Мария не стала откладывать в долгий ящик — решимости ей хватало во все периоды жизни — и предложила Ефиму Аркадьевичу провести вместе
вечер.— Я действительно похож на педофила? — неожиданно расстроился он. — Говорят, с возрастом это бывает.
Машке пришлось успокаивать мужика, что на педофила он не похож. Что он похож на бабника, Машка, по понятным причинам, сообщать благодетелю не стала.
На этом, кстати, история не закончилась.
В универе ее восстановили, а вот в банке кредита пока не дали — закончилась квота на этот год. Все было не слишком страшно, они ж не отказали, просто требовалось согласовать это с бухгалтерией. К тому же сама Мария была вполне в тот момент счастлива — вечером почти здоровую Женьку выписывали из клиники. В бухгалтерии же ее ожидал еще один сюрприз. Тамошняя дама порылась в бумагах и сказала, что все уплачено, долгов нет.
Поскольку Машке было очевидно, кто мог это сделать, она вновь направилась к преподу. И тот при ней вновь журчащим голоском общался с какой-то бабой, уж точно не с женой.
— А разве я хуже банка? — закончив беседу с незримой прелестницей, опять расстроился Ефим Аркадьевич. — Начнешь работать, отдашь.

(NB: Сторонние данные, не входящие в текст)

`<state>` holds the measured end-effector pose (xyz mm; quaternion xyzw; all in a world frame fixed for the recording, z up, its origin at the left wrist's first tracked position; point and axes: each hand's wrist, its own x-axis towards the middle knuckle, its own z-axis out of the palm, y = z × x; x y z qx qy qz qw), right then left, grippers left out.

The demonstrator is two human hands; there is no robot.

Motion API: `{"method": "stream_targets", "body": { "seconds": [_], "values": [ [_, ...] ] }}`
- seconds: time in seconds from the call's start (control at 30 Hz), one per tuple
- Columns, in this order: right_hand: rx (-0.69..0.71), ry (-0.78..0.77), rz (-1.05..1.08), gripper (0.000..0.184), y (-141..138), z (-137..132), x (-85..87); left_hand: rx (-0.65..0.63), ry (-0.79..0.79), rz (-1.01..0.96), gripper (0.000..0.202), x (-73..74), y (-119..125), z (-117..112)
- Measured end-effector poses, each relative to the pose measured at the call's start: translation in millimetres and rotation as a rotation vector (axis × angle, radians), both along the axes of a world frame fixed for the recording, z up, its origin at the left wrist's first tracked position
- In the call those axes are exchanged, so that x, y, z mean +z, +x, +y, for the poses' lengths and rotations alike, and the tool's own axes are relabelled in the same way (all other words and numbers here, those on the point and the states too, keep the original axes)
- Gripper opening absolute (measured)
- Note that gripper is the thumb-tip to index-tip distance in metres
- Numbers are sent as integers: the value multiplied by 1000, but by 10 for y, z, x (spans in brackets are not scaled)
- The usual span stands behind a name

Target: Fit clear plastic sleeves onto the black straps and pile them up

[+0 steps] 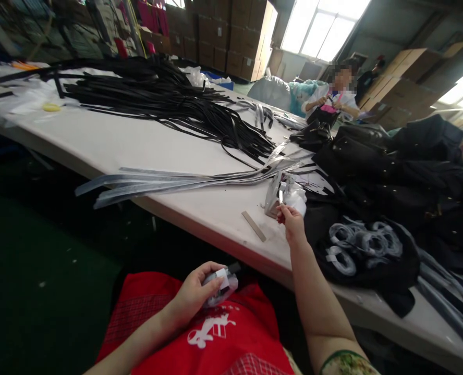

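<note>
Green floor [39,250] borders the near edge of the white worktable [102,138]; past its far edge, cardboard cartons [231,36] flank a bright window [323,28].

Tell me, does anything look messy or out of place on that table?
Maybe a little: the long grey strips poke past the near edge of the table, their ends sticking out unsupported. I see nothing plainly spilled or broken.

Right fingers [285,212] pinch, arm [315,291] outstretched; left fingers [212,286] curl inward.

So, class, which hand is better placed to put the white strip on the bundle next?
Probably the right hand: it seems to pinch the white strip, while the left hand holds the bundle.
</note>
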<state>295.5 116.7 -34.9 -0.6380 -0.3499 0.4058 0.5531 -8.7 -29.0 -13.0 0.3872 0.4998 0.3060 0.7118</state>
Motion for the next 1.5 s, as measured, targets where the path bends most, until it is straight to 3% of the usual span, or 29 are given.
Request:
{"method": "stream_targets", "body": {
  "seconds": [0.4,0.57,0.7,0.8,0.93,1.07,1.3,1.5],
  "values": [
    [-82,-95,85,45,-6,-38,-330,-33,-12,-5,49,-19,10,-11],
    [-118,-66,65,46,27,-12,-328,-15,-1,-4,47,-18,10,-11],
    [-110,-80,15,43,-98,-155,-192,49,32,-2,43,-24,0,-6],
    [44,-67,4,41,-401,-441,55,123,69,31,36,4,5,-3],
    [485,-90,91,32,-956,-913,430,195,142,88,28,42,31,23],
    [742,-243,266,34,-1340,-1253,529,225,229,146,25,60,12,32],
    [697,-347,288,40,-1514,-1370,336,224,290,208,22,52,-57,-4],
    [597,-325,245,41,-1605,-1449,296,256,207,123,22,61,-38,-23]
  ]
}}
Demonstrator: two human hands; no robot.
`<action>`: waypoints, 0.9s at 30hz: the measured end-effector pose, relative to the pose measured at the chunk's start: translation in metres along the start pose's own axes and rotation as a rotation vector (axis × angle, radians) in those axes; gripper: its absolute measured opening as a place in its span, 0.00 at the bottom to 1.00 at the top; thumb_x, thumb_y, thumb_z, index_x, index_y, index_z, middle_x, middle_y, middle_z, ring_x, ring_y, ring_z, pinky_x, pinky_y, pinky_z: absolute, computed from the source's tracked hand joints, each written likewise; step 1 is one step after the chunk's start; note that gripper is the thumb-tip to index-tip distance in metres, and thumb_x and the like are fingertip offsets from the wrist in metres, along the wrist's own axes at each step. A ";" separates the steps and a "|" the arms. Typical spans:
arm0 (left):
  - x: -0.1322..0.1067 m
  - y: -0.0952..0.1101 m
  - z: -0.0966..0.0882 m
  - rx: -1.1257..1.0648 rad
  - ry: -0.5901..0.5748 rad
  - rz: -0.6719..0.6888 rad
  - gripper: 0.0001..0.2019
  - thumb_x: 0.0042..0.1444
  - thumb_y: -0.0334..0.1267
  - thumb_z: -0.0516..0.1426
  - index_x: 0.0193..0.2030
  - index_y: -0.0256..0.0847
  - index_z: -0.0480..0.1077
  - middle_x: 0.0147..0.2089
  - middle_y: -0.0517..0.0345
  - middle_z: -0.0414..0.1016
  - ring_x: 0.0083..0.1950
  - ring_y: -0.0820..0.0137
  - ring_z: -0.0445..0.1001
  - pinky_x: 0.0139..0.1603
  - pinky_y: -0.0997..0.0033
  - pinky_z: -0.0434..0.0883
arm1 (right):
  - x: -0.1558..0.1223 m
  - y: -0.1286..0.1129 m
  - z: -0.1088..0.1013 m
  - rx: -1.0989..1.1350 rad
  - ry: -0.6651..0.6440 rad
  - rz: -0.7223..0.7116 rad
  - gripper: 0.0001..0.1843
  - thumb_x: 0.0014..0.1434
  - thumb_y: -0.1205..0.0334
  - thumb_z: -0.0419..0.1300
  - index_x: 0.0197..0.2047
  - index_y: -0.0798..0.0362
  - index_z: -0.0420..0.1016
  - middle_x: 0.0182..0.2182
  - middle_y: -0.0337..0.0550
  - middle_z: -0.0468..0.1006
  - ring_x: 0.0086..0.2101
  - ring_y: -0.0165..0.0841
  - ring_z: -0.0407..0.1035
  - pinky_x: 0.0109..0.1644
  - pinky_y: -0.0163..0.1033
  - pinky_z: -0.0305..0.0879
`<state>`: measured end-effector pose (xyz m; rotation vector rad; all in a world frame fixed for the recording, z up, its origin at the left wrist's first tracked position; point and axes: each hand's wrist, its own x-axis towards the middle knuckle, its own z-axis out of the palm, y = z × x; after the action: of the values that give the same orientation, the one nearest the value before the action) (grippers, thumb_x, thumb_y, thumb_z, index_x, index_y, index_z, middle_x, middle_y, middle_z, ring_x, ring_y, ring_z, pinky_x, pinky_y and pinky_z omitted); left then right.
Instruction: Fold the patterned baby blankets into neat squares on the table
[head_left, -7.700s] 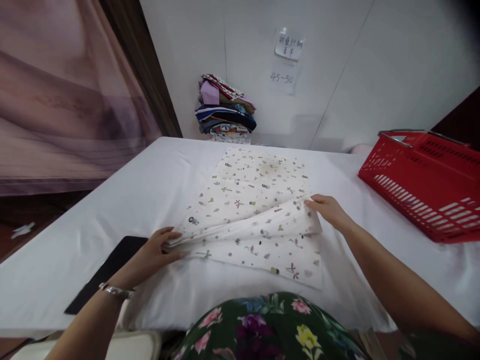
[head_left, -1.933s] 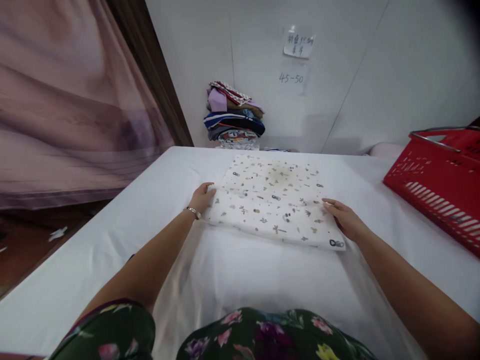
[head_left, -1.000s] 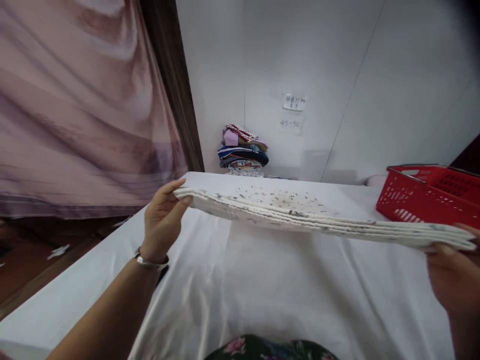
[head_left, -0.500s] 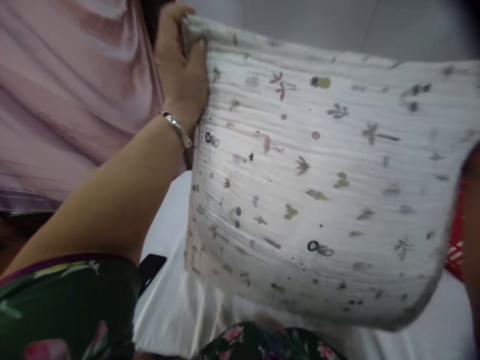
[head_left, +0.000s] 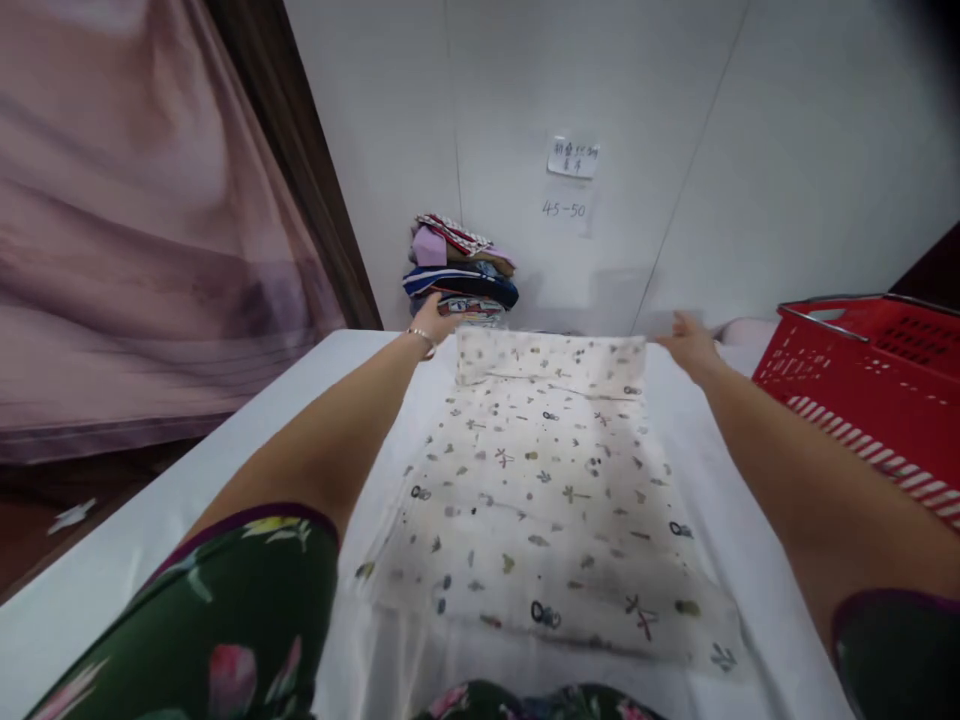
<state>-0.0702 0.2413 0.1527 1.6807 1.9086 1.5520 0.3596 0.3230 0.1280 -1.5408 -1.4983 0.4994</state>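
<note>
A white patterned cloth (head_left: pixel 540 480) lies spread lengthwise on the white table (head_left: pixel 247 420). Its far edge stands up a little as a flap. Both my arms are stretched far out. My left hand (head_left: pixel 436 320), with a bracelet at the wrist, is closed on the flap's far left corner, just in front of a stack of folded clothes (head_left: pixel 459 268). My right hand (head_left: pixel 686 342) is slightly blurred and pinches the far right corner.
A red plastic basket (head_left: pixel 862 375) with metal handles stands at the right edge of the table. A pink curtain (head_left: pixel 135 230) hangs to the left. Paper notes (head_left: pixel 572 158) are stuck on the white wall behind.
The folded cloth was lifted off the table, swung up in front of me, and now lies opened out lengthwise. Both hands have moved from near me to the far end.
</note>
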 end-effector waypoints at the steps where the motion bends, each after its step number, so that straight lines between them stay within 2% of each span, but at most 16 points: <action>1: -0.017 -0.014 -0.003 0.039 -0.036 -0.059 0.28 0.44 0.49 0.61 0.51 0.35 0.67 0.30 0.53 0.74 0.30 0.64 0.70 0.39 0.58 0.68 | -0.013 0.019 0.003 -0.017 -0.079 0.017 0.30 0.46 0.61 0.65 0.53 0.62 0.69 0.45 0.54 0.73 0.39 0.35 0.69 0.38 0.36 0.63; 3: -0.058 -0.039 -0.015 0.109 -0.104 -0.150 0.28 0.40 0.49 0.63 0.48 0.35 0.69 0.27 0.54 0.73 0.28 0.65 0.70 0.36 0.61 0.68 | -0.043 0.055 0.004 -0.065 -0.244 0.052 0.21 0.48 0.57 0.63 0.44 0.59 0.75 0.39 0.50 0.77 0.36 0.35 0.70 0.38 0.38 0.63; 6: -0.121 -0.066 -0.037 0.350 -0.223 -0.255 0.19 0.45 0.47 0.59 0.42 0.39 0.71 0.38 0.51 0.75 0.37 0.65 0.72 0.41 0.67 0.68 | -0.087 0.097 -0.004 -0.240 -0.338 0.064 0.17 0.49 0.52 0.59 0.37 0.56 0.77 0.35 0.47 0.78 0.36 0.37 0.71 0.39 0.40 0.63; 9: -0.170 -0.076 -0.047 0.519 -0.409 -0.351 0.17 0.48 0.48 0.56 0.42 0.40 0.70 0.42 0.52 0.75 0.40 0.65 0.73 0.41 0.69 0.67 | -0.114 0.120 -0.011 -0.431 -0.393 0.033 0.15 0.49 0.51 0.57 0.30 0.53 0.77 0.30 0.45 0.79 0.34 0.39 0.71 0.37 0.40 0.62; 11: -0.188 -0.075 -0.045 0.584 -0.497 -0.383 0.17 0.49 0.48 0.56 0.42 0.40 0.70 0.40 0.53 0.75 0.40 0.65 0.73 0.40 0.70 0.66 | -0.123 0.126 -0.013 -0.487 -0.451 -0.012 0.14 0.49 0.50 0.56 0.28 0.51 0.76 0.28 0.43 0.78 0.31 0.38 0.70 0.34 0.39 0.61; 13: -0.195 -0.070 -0.041 0.629 -0.513 -0.392 0.15 0.49 0.46 0.56 0.41 0.40 0.69 0.40 0.53 0.75 0.41 0.64 0.72 0.39 0.69 0.66 | -0.125 0.125 -0.013 -0.516 -0.469 -0.065 0.13 0.49 0.51 0.56 0.25 0.50 0.74 0.25 0.42 0.77 0.28 0.37 0.69 0.31 0.38 0.59; 17: -0.191 -0.057 -0.037 0.675 -0.445 -0.366 0.10 0.47 0.41 0.57 0.36 0.40 0.68 0.41 0.52 0.73 0.42 0.62 0.71 0.37 0.68 0.64 | -0.120 0.106 -0.015 -0.481 -0.367 -0.099 0.12 0.47 0.50 0.56 0.22 0.49 0.72 0.19 0.39 0.73 0.23 0.34 0.65 0.26 0.37 0.56; 19: -0.187 -0.047 -0.038 0.684 -0.413 -0.326 0.07 0.48 0.40 0.56 0.34 0.41 0.66 0.42 0.52 0.72 0.42 0.63 0.70 0.37 0.68 0.64 | -0.120 0.088 -0.021 -0.254 -0.302 -0.054 0.13 0.45 0.49 0.58 0.22 0.49 0.70 0.18 0.38 0.71 0.22 0.33 0.64 0.25 0.37 0.58; 23: -0.181 -0.028 -0.045 0.690 -0.318 -0.195 0.06 0.52 0.39 0.54 0.36 0.42 0.64 0.44 0.53 0.70 0.46 0.64 0.68 0.40 0.68 0.63 | -0.127 0.049 -0.044 0.439 -0.238 0.120 0.15 0.38 0.47 0.64 0.25 0.47 0.70 0.22 0.36 0.70 0.23 0.32 0.65 0.24 0.38 0.63; 25: -0.178 -0.021 -0.052 0.704 -0.275 -0.119 0.06 0.54 0.40 0.53 0.36 0.43 0.65 0.43 0.53 0.70 0.46 0.64 0.68 0.39 0.68 0.63 | -0.130 0.041 -0.059 0.586 -0.265 0.162 0.15 0.38 0.47 0.66 0.25 0.45 0.70 0.21 0.38 0.70 0.21 0.33 0.65 0.22 0.39 0.63; 27: -0.176 -0.016 -0.057 0.700 -0.257 -0.089 0.06 0.55 0.41 0.52 0.35 0.42 0.66 0.41 0.53 0.71 0.43 0.64 0.69 0.38 0.68 0.63 | -0.128 0.044 -0.073 0.540 -0.313 0.184 0.13 0.38 0.47 0.66 0.24 0.44 0.72 0.20 0.40 0.70 0.19 0.34 0.64 0.19 0.41 0.61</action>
<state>-0.0568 0.0701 0.0811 1.8647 2.4910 0.6040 0.4194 0.1856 0.0926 -1.2065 -1.3020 1.1917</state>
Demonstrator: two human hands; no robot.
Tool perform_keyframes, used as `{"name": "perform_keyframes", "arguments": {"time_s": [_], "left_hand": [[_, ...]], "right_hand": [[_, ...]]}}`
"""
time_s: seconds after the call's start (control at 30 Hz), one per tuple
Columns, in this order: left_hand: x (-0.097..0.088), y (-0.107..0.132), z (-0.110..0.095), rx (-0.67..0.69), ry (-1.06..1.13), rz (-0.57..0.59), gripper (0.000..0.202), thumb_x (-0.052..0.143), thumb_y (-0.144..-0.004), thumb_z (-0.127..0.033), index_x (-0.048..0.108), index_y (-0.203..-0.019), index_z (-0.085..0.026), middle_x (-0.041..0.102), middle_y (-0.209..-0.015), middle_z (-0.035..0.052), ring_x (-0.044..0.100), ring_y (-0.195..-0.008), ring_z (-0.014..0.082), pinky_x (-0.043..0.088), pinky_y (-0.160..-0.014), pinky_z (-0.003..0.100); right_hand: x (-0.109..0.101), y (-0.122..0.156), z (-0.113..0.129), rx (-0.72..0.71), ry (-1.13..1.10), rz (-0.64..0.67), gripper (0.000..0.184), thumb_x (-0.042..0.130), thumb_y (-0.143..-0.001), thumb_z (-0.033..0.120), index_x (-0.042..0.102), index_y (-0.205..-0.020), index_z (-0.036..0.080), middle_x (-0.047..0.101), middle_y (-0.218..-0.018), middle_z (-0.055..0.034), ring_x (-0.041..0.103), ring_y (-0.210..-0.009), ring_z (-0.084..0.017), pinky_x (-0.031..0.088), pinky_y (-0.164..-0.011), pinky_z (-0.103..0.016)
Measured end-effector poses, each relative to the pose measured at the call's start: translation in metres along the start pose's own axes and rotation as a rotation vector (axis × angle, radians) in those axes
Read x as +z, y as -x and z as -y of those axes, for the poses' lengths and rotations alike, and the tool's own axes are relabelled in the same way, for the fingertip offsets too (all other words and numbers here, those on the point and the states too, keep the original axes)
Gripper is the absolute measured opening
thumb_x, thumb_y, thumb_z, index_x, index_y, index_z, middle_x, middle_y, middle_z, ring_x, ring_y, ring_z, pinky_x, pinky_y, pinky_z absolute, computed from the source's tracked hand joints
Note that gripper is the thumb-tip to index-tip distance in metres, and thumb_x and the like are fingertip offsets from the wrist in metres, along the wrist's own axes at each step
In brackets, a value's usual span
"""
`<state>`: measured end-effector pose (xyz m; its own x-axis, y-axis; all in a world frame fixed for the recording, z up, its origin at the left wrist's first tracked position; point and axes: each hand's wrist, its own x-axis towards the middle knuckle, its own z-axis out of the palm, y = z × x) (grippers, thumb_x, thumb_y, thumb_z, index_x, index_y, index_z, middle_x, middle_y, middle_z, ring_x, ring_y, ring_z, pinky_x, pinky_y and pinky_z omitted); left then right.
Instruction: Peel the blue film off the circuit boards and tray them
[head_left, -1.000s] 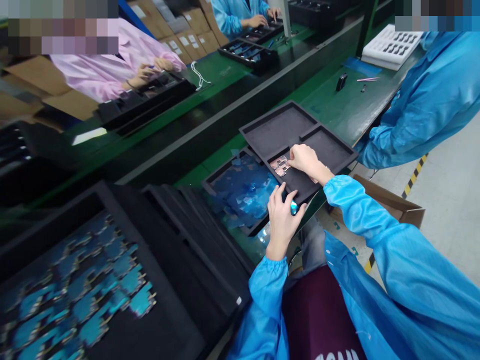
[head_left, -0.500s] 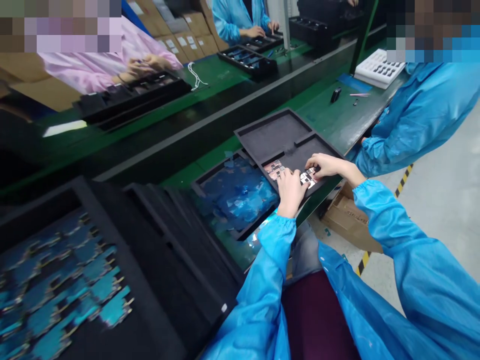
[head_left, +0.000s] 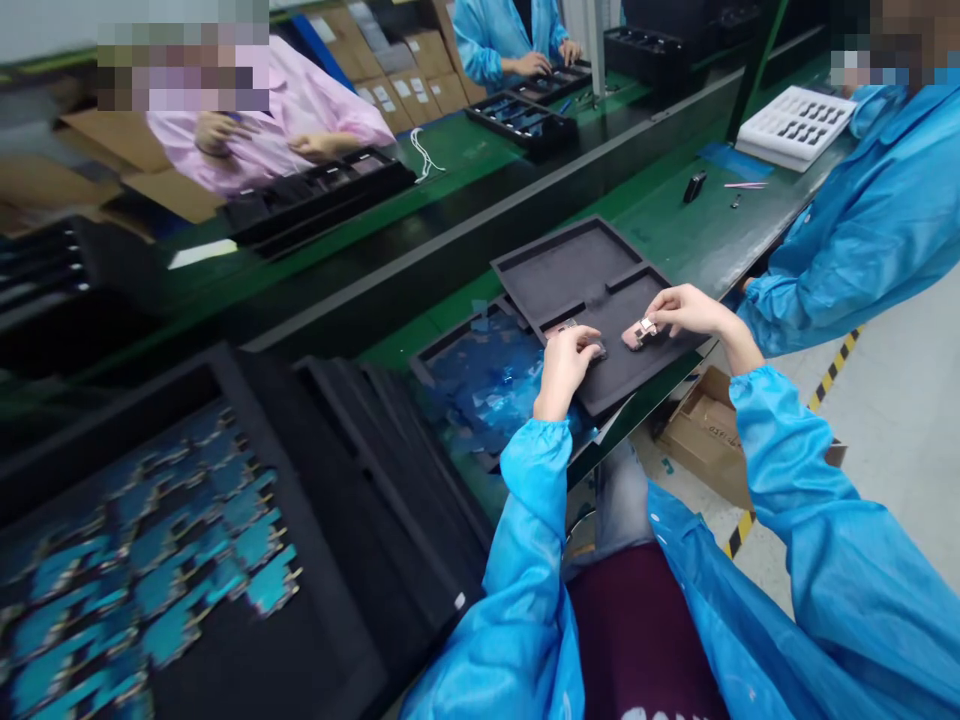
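A small circuit board [head_left: 639,334], pinkish with silvery parts, is pinched in the fingertips of my right hand [head_left: 688,309], just over the dark foam tray [head_left: 564,252]. My left hand [head_left: 568,368] is over the tray's near left part, its fingers curled together. Something small and dark with a glint [head_left: 598,351] shows at those fingertips, too little of it to name. Behind the left fingers, another pinkish board [head_left: 559,327] lies partly hidden in the tray. Under the tray's left side is a second tray with a heap of blue film pieces [head_left: 495,385].
Blue-green circuit boards [head_left: 259,545] fill a large black tray at left, beside leaning black foam trays [head_left: 405,500]. A white tray [head_left: 796,125], a small black object [head_left: 694,187] and tweezers [head_left: 745,185] lie at right. Co-workers sit across and to the right. A cardboard box [head_left: 705,435] is below.
My right hand has moved right with the circuit board, away from the left hand. The left hand's fingers have drawn together lower in the tray. The whole view has shifted slightly.
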<state>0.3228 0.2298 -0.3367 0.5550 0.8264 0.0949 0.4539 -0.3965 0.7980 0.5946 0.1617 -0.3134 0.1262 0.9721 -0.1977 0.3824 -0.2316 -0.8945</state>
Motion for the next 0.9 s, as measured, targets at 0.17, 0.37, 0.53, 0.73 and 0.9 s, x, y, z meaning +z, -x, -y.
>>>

— Ну давайте хоть с процентами. — Марии было реально неудобно.
— Не могу, — ответил профессор. И, подумав, добавил: — Религия не позволяет.
Это ему-то — религия? Да на нем грехов — больше чем этажей в небоскребе!
Впрочем, зачем считать чужие грехи? Это, по большому счету, тоже грех.
Последние деньги из тех ста тысяч рублей она отдала уже через год. Никаких процентов препод так и не взял.
Вот и знакомый подъезд.
Не слишком далеко до метро, но все равно, никаким боком не центр. Мария так и не разобралась, что же притягивало столь многих людей к этому человеку. Но явно — не богатство.
В коридоре было тихо.
Ни машин, ни плоттеров.
Ни, как выяснилось, менеджеров и каких-либо иных сотрудников. Даже секретарши теперь у несчастного Ефима Аркадьевича не было.
Зато висели на стенах и стояли на мольбертах картины, некоторые — довольно странные. А вместо рабочих столов вдоль стен разместились ядреного фиолетового цвета диваны.
В кабинете, правда, все осталось по-прежнему. Не считая исчезновения двухместного дивана, который не раскладывался, но и так было удобно. Зато появился другой, такой же безумно фиолетовый, как и в комнате менеджеров.
Здесь тоже все было в картинах. И тоже — по большей части странных.
Ефим Аркадьевич тоже не изменился. Точнее, он в ее юности казался ей таким старым, что старше уже так и не стал. Ему сейчас было, скорее всего, немного за полтинник. Значит, тогда было около сорока. А ведь ей самой через следующие десять лет будет сорок!
Впрочем, сейчас на нее нацелились те же нахальные глазки со сверкучими стеклышками очков, те же плохо бритые щеки и тот же немаленький нос, уже, казалось, вынюхивающий причину ее визита.
Отбросив печальные мысли, Мария приступила к делу.
— Спасибо, что согласились встретиться, Ефим Аркадьевич, — сказала она, присаживаясь на ужасный фиолетовый диван. Его-то уж точно диванчиком не назовешь. И почему-то она была уверена, что этот уж непременно раскладывается.
— Да у меня теперь времени много, — ухмыльнулся тот. Ежкова уже знала, что предприятие они с Орловым закрыли. Точнее — Береславский просто одномоментно ушел из бизнеса, оставив все старому другу. А тот, как выяснилось, в одиночку, тем более в кризис, работать не смог.